Investigation of the Degree of Augmentation of the Mass Transfer Coefficient of the Heat Transfer Medium in a Vortex Heat Exchanger of a Gas Pressure Regulating and Metering Station Heating System

Abstract

Purpose of research. is to investigate the degree of augmentation of the mass transfer coefficient of a heat transfer medium in contact with a "spot" of liquid on the surface of the vortex blade when it is bombarded with dispersed contaminants in a vortex heat exchanger in order to identify a pattern that allows obtaining design values of the heat transfer coefficient of the heat transfer medium that have the best agreement with the experimental values provided in previously published articles [4, 6, 7].Methods. A complex analysis of the degree of augmentation of the mass transfer coefficient of the heat transfer medium on the surface of the vortex blade in a vortex heat exchanger based on the known theoretical positions and equations of heat and mass transfer processes.Results.
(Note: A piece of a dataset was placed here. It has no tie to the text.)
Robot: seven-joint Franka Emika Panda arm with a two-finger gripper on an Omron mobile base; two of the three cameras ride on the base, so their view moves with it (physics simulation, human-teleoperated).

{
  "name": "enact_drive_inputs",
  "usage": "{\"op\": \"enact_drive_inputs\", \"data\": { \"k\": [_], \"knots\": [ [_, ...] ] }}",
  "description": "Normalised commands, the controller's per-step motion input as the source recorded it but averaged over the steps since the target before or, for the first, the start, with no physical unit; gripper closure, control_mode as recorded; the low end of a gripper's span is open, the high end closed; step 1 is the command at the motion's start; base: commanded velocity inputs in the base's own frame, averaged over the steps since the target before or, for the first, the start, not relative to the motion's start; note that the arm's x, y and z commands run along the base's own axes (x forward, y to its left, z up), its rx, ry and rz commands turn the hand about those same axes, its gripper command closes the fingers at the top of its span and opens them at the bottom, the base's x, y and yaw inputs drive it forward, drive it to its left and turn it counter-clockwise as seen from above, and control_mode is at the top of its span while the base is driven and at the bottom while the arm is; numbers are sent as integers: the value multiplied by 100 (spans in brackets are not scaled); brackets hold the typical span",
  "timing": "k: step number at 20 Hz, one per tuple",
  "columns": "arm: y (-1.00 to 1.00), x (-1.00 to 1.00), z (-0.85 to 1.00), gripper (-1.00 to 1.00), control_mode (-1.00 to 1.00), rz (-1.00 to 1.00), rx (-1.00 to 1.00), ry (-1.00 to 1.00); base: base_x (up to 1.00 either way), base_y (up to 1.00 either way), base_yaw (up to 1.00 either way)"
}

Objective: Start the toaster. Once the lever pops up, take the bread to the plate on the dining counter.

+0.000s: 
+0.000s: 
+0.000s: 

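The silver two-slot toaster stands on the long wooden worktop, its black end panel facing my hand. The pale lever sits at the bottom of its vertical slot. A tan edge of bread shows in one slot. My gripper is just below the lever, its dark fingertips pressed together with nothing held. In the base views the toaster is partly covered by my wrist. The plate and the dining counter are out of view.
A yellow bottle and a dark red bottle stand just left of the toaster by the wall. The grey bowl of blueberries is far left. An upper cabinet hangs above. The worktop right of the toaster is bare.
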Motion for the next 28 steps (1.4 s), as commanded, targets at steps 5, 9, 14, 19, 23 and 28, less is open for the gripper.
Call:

The dependence of the augmentation of the mass transfer coefficient of the heat transfer medium in contact with the "spot" of liquid on the surface of the vortex blade when it is bombarded with dispersed contaminants was obtained, which allows obtaining the best agreement of the design and experimental values of the heat transfer coefficient in the vortex heat exchanger of a gas pressure regulating and metering station.Conclusion. The values of the heat transfer coefficient of the heat transfer medium calculated using the obtained dependence of the augmentation of the mass transfer coefficient of the heat transfer medium have a satisfactory convergence with the experimental data, which allows us to use this dependence in engineering calculations of the design parameters of the vortex heat exchanger used as a heat exchanger for the heating system of the working area of the gas pressure regulating and metering station. This technical solution allows not only saving natural gas as a source of heat generation, but also reducing the negative impact on the environment, since there is no need to burn natural gas. In this case, the production of thermal energy is carried out due to a regulated pressure drop of natural gas coming from the main line to consumers.